- [Given material]
-------

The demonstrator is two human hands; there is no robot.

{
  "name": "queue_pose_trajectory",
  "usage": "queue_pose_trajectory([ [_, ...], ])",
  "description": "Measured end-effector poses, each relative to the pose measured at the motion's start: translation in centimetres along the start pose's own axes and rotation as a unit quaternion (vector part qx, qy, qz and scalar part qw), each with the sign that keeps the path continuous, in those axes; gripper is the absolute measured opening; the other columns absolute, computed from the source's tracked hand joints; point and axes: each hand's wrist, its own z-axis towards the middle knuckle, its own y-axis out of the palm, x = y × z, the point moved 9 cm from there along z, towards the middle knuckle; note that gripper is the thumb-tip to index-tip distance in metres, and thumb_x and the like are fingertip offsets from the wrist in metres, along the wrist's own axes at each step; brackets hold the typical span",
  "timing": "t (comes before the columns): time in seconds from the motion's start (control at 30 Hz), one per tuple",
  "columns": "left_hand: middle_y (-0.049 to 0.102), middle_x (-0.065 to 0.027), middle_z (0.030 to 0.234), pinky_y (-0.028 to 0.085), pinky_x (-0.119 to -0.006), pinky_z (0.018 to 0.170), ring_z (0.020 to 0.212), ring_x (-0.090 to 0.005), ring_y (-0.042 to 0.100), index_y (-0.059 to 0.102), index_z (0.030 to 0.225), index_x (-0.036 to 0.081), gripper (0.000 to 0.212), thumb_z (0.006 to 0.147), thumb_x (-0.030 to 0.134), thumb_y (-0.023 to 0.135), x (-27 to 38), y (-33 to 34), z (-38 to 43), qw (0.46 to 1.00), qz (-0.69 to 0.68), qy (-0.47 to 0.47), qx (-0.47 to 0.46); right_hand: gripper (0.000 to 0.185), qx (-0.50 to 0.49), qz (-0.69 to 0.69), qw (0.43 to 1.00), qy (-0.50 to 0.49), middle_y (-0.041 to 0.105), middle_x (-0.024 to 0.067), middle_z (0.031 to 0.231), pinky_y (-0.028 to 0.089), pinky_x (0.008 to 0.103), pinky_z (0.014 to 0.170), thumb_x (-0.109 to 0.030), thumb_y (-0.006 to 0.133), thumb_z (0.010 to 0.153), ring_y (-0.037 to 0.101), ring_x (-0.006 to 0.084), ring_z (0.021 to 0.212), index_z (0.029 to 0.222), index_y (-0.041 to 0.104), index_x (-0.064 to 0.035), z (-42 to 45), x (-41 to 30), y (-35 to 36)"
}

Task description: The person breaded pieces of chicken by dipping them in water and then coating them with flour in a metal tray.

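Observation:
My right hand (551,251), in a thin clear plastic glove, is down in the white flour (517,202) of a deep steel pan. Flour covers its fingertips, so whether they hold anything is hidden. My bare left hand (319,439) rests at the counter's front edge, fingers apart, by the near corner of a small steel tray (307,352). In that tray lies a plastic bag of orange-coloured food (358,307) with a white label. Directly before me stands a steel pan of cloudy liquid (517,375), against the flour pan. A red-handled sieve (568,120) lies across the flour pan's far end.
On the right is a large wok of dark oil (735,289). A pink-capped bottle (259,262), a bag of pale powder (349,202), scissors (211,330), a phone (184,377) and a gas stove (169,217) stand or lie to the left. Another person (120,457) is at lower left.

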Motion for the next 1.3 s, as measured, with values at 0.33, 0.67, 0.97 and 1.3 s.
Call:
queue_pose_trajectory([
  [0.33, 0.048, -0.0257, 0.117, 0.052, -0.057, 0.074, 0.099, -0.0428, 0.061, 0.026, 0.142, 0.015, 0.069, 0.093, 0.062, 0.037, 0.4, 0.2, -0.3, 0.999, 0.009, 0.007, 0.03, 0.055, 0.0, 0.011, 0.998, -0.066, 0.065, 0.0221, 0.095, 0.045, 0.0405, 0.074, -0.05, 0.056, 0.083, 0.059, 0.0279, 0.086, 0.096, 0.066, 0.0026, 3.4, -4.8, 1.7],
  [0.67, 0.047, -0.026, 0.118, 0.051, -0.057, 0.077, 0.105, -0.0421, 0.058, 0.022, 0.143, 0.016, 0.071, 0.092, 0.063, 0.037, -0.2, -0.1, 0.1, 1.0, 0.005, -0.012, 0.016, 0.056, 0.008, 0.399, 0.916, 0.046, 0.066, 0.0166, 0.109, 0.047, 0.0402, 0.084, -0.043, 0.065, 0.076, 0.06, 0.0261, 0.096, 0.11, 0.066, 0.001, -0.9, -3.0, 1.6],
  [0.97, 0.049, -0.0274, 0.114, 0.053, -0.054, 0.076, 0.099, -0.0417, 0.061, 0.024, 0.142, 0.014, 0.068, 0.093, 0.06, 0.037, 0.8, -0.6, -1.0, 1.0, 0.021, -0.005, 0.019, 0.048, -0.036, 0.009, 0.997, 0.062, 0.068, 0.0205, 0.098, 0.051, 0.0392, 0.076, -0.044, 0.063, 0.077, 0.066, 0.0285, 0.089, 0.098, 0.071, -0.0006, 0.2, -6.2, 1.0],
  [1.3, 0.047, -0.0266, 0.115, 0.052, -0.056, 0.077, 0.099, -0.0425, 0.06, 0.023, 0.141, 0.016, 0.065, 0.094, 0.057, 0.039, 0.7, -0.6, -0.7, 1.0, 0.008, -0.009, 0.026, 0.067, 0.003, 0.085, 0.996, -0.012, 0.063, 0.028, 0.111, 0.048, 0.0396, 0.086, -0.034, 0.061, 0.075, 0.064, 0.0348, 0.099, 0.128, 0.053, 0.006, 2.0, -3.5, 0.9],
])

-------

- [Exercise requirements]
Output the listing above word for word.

- [Response]
The demonstrator is two human hands; there is no robot.

{
  "name": "queue_pose_trajectory",
  "usage": "queue_pose_trajectory([ [_, ...], ])",
  "description": "Measured end-effector poses, each relative to the pose measured at the motion's start: translation in centimetres along the start pose's own axes and rotation as a unit quaternion (vector part qx, qy, qz and scalar part qw), each with the sign that keeps the path continuous, in those axes; gripper is the absolute measured opening; the other columns absolute, computed from the source's tracked hand joints; point and axes: each hand's wrist, its own z-axis towards the middle knuckle, its own y-axis out of the palm, x = y × z, the point moved 9 cm from there along z, towards the middle knuckle; note that gripper is the thumb-tip to index-tip distance in metres, and thumb_x and the like are fingertip offsets from the wrist in metres, along the wrist's own axes at each step; brackets hold the typical span",
  "timing": "t (comes before the columns): time in seconds from the motion's start (control at 30 Hz), one per tuple",
  "columns": "left_hand: middle_y (-0.049 to 0.102), middle_x (-0.065 to 0.027), middle_z (0.030 to 0.234), pinky_y (-0.028 to 0.085), pinky_x (-0.119 to -0.006), pinky_z (0.018 to 0.170), ring_z (0.020 to 0.212), ring_x (-0.090 to 0.005), ring_y (-0.042 to 0.100), index_y (-0.059 to 0.102), index_z (0.030 to 0.225), index_x (-0.036 to 0.081), gripper (0.000 to 0.212), thumb_z (0.006 to 0.147), thumb_x (-0.030 to 0.134), thumb_y (-0.023 to 0.135), x (-27 to 38), y (-33 to 34), z (-38 to 43), qw (0.46 to 1.00), qz (-0.69 to 0.68), qy (-0.47 to 0.47), qx (-0.47 to 0.46); right_hand: gripper (0.000 to 0.185), qx (-0.50 to 0.49), qz (-0.69 to 0.69), qw (0.43 to 1.00), qy (-0.50 to 0.49), middle_y (-0.041 to 0.105), middle_x (-0.024 to 0.067), middle_z (0.031 to 0.231), pinky_y (-0.028 to 0.089), pinky_x (0.008 to 0.103), pinky_z (0.014 to 0.170), thumb_x (-0.109 to 0.030), thumb_y (-0.006 to 0.133), thumb_z (0.010 to 0.153), ring_y (-0.037 to 0.101), ring_x (-0.006 to 0.084), ring_z (0.021 to 0.212), index_z (0.029 to 0.222), index_y (-0.041 to 0.104), index_x (-0.064 to 0.035), z (-42 to 45), x (-41 to 30), y (-35 to 36)"
}

Task description: The person breaded pieces of chicken by dipping them in water and then coating them with flour in a metal tray.

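Observation:
My right hand (551,251), in a thin clear plastic glove, is down in the white flour (517,202) of a deep steel pan. Flour covers its fingertips, so whether they hold anything is hidden. My bare left hand (319,439) rests at the counter's front edge, fingers apart, by the near corner of a small steel tray (307,352). In that tray lies a plastic bag of orange-coloured food (358,307) with a white label. Directly before me stands a steel pan of cloudy liquid (517,375), against the flour pan. A red-handled sieve (568,120) lies across the flour pan's far end.
On the right is a large wok of dark oil (735,289). A pink-capped bottle (259,262), a bag of pale powder (349,202), scissors (211,330), a phone (184,377) and a gas stove (169,217) stand or lie to the left. Another person (120,457) is at lower left.
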
Motion for the next 1.3 s, as measured, with values at 0.33, 0.67, 0.97 and 1.3 s.
Call:
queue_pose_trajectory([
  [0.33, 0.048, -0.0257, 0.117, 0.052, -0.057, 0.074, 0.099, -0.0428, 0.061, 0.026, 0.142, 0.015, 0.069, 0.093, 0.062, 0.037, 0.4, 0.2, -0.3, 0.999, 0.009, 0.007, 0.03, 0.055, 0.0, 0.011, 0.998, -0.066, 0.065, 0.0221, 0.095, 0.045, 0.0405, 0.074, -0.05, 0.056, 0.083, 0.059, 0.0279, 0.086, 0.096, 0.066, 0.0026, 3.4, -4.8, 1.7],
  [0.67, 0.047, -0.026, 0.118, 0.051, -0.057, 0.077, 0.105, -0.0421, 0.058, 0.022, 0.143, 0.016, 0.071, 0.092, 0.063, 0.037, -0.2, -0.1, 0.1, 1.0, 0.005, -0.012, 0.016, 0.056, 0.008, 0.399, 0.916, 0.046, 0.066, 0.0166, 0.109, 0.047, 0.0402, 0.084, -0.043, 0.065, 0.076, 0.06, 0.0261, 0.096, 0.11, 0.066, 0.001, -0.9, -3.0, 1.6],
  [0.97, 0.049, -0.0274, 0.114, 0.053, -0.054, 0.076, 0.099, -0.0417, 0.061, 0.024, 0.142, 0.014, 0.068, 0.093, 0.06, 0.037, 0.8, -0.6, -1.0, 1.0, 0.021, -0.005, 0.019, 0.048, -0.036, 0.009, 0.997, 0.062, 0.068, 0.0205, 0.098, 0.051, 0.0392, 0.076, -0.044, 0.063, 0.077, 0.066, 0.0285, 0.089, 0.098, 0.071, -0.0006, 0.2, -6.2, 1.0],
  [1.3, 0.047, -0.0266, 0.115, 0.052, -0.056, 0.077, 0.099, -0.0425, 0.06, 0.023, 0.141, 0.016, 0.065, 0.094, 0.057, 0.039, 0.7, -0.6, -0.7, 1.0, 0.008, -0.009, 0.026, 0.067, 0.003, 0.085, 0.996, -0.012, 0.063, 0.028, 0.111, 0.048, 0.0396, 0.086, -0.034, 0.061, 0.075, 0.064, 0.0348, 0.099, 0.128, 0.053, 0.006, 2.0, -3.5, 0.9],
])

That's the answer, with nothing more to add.